# Cutting after a bulk



## RichMcGuire (Nov 6, 2010)

I'm looking for some opinions of perhaps some people who have tried different approaches.

To start, I have had no troubles doing generic bulking or cutting phases.  What I'm addressing has to deal with what is optimal.

Currently, I'm going through a few more phases of bulking, at least while winter is here and then during the summer, I'd like to hit a very low level of body fat again.

I had a couple ideas I was thinking of.

Option 1: Use the PSMF approach (basically RFL) to jump start a cut for 12 days and then taper off to a more traditional cut where it's a simple caloric reduction slightly below maintenance. At this point, I'd incorporate some of the Stubborn Fat loss Protocols from Lyle.

Option 2: Use the PSMF appraoch (basically RFL) to jump start a cut for 12 days and then move to UD2.0.

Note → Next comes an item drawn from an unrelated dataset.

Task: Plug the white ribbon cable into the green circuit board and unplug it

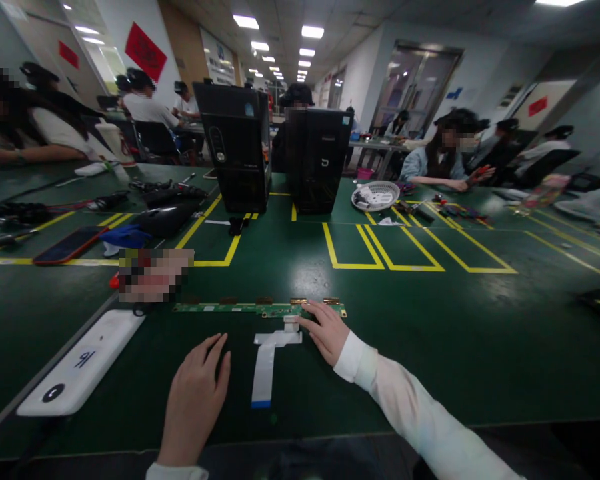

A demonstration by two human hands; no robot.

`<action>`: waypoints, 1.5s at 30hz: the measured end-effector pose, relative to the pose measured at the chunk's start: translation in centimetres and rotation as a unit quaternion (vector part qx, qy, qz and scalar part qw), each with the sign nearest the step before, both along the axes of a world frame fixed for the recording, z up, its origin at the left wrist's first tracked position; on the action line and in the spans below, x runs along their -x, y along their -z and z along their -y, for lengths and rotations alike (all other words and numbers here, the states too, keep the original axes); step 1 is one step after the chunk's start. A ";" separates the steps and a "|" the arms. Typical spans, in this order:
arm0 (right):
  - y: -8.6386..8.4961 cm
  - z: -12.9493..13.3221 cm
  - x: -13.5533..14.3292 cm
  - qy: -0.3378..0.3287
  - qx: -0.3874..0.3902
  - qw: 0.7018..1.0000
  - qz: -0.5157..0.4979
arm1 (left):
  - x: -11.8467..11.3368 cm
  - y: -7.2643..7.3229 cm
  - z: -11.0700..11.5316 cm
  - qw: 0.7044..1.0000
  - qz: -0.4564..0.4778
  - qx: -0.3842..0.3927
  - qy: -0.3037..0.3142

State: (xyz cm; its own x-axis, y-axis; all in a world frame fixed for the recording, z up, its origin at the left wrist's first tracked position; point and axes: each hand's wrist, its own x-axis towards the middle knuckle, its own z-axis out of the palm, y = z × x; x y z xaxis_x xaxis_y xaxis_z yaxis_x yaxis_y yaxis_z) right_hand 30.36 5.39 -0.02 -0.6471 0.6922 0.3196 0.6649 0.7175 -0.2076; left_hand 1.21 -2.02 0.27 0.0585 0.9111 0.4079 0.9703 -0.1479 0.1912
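A long, narrow green circuit board point(250, 309) lies crosswise on the green tabletop, with gold-coloured strips along its far edge. From the connector near its right half runs a folded white flat ribbon cable point(264, 367), ending in a blue tip close to me. My right hand point(325, 327) rests at the board's right part, fingers stretched and slightly apart, the fingertips touching or just above the board and the cable's connector end. My left hand point(200, 373) is left of the cable, fingers extended and loosely curved, holding nothing.
Left of my hands lie a white elongated device point(83, 363) and an orange-edged phone point(70, 245). Two black computer towers point(237, 153) stand at the back. A white basket point(377, 195) sits farther right. Yellow tape marks the table, and other people sit around it.
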 end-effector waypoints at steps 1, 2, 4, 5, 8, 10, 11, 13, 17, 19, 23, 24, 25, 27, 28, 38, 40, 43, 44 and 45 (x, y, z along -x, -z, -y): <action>-0.1 0.2 0.2 -0.006 0.004 1.000 0.002 | 0.1 0.1 0.0 1.000 -0.005 0.000 -0.003; -0.2 0.3 0.5 -0.010 0.009 1.000 0.005 | 0.1 0.1 -0.1 1.000 -0.011 0.000 -0.003; -0.4 0.6 0.8 -0.011 0.022 1.000 0.014 | -0.3 0.0 -0.3 1.000 -0.022 0.001 0.005; -0.4 0.7 1.0 -0.009 0.027 0.999 0.018 | -0.6 -0.1 -0.4 1.000 -0.026 0.001 0.008; -0.3 0.8 1.2 -0.003 0.039 0.999 0.027 | -1.0 -0.2 -0.7 1.000 -0.026 0.001 0.009; -0.3 0.7 1.2 0.000 0.044 0.999 0.031 | -1.0 -0.2 -0.8 1.000 -0.023 0.000 0.008; -0.3 0.7 1.3 0.002 0.045 0.998 0.033 | -1.0 -0.2 -0.7 1.000 -0.022 0.001 0.008; -0.3 0.8 1.3 0.009 0.043 0.998 0.040 | -0.9 -0.1 -0.7 1.000 -0.018 0.001 0.008; -0.2 0.8 0.5 0.030 0.027 0.998 0.051 | -0.8 -0.1 -0.6 1.000 -0.005 -0.003 0.011; -0.1 0.8 -0.7 0.038 0.019 0.998 0.045 | -0.8 -0.1 -0.6 1.000 0.001 -0.007 0.013; 0.3 0.6 -4.7 0.056 0.010 0.998 0.026 | -0.7 0.0 -0.6 1.000 -0.004 -0.001 0.014; 0.4 0.6 -5.9 0.071 0.013 0.997 0.022 | -0.8 -0.1 -0.6 1.000 -0.008 0.002 0.013; 0.4 0.7 -7.3 0.090 0.019 0.996 0.019 | -0.8 -0.1 -0.6 1.000 -0.011 0.004 0.013; 0.3 1.1 -10.1 0.135 0.037 0.990 0.009 | -0.8 -0.1 -0.6 1.000 -0.015 0.006 0.014; 0.3 1.3 -11.5 0.155 0.048 0.987 0.002 | -0.8 -0.1 -0.6 1.000 -0.016 0.006 0.014; 0.0 4.5 -24.4 0.298 0.080 0.946 -0.104 | -0.6 0.3 -0.7 1.000 -0.015 -0.007 0.021; -0.2 5.1 -26.0 0.314 0.085 0.937 -0.129 | -0.5 0.3 -0.7 1.000 -0.014 -0.007 0.022; -0.2 5.7 -28.1 0.331 0.082 0.929 -0.148 | -0.5 0.2 -0.7 1.000 -0.014 -0.008 0.022; -0.2 5.9 -28.8 0.335 0.079 0.927 -0.148 | -0.5 0.2 -0.7 1.000 -0.015 -0.006 0.022; 0.0 6.1 -29.4 0.338 0.074 0.927 -0.145 | -0.5 0.2 -0.7 1.000 -0.016 -0.005 0.021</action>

Obviously, I want to lower levels of body fat while retaining all of my LBM.  If option 1 can accomplish this, it might be easier to execute.  However, I'm still wanting whats optimal.  While the stubborn fat loss protocols help to retain LBM at low levels of body fat, I realize that both options technically  use them both as well.

Anyways, all opinions are welcome.  Maybe UD2.0 isn't as difficult to put into practice as it seems.  Or maybe people who have used it found they did just as well on a standard diet or maybe a ketogenic diet.  Just any input is appreciated   I have really been splitting hairs and researching quite a bit on fat and the human body and I have yet to find something concrete enough to say most certainly that one is better over the other besides the possible anabolic rebound UD2.0 offers.  And over on other forums, I've been told conflicting thhings.

Anyways, thx in advance.


----------



## Marat (Nov 6, 2010)

"Kick starting" a cut with PSMF is a popular approach -- I think that's a fine decision. Afterward, if you go straight into the UD2.0, what route would you take if your dieting stalls?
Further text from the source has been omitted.